§ **WHAT IS EXPECTED**
Copy every line below where the string "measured" is found.
* * * *
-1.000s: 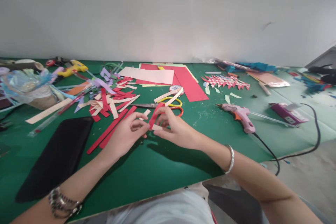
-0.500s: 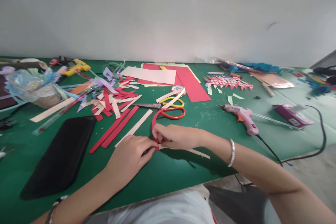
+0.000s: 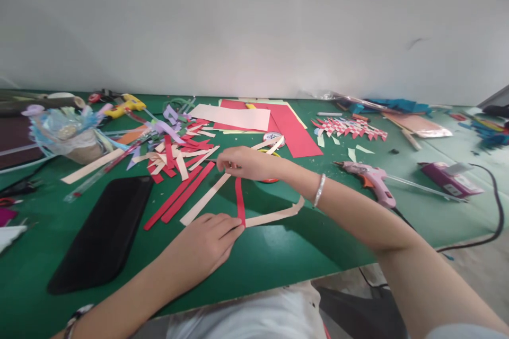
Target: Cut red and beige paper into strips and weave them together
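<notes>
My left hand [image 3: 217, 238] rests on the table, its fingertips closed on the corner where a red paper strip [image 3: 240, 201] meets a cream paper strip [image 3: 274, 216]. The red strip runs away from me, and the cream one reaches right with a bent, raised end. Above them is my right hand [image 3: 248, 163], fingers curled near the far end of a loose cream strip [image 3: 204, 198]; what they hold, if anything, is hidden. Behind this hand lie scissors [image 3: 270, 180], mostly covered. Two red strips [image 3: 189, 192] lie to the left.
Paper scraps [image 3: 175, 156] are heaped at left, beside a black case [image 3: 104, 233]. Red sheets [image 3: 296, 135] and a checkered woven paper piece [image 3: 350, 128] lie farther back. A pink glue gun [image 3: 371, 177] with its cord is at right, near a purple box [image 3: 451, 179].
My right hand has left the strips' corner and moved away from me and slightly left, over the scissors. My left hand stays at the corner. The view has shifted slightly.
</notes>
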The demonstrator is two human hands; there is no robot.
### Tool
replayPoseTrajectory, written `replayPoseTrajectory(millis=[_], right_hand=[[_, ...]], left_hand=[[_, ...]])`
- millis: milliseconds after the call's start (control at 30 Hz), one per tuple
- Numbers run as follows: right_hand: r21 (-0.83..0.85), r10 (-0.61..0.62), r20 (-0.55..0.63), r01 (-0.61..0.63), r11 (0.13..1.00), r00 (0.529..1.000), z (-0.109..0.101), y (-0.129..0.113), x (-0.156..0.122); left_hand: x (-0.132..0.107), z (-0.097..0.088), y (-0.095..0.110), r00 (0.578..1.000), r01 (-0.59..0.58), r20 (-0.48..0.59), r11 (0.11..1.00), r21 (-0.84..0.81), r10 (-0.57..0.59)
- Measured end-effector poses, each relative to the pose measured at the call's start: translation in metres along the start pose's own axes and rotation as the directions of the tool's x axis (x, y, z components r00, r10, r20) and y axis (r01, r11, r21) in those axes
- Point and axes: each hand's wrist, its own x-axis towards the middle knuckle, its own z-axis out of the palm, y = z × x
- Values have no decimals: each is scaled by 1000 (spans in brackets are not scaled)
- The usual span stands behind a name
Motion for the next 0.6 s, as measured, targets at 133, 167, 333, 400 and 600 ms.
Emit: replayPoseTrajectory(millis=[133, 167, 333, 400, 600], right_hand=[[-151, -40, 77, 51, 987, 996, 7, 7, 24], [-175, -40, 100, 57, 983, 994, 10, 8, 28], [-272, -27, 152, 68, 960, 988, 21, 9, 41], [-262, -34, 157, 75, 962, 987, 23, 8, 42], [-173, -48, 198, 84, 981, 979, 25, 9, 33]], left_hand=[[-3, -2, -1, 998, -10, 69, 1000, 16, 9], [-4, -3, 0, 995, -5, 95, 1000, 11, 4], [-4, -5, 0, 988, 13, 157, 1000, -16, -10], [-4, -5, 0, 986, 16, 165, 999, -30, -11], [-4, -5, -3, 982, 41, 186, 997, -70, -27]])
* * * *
§ **EXERCISE ANSWER**
- Measured end-effector poses, each relative to the pose measured at the call's start: translation in metres along the start pose's own axes and rotation as the directions of the tool's x axis (x, y, z components r00, r10, r20) and y axis (r01, r11, r21) in those axes
Motion for the next 0.6 s, as measured, targets at 133, 167, 333, 400 and 600 ms.

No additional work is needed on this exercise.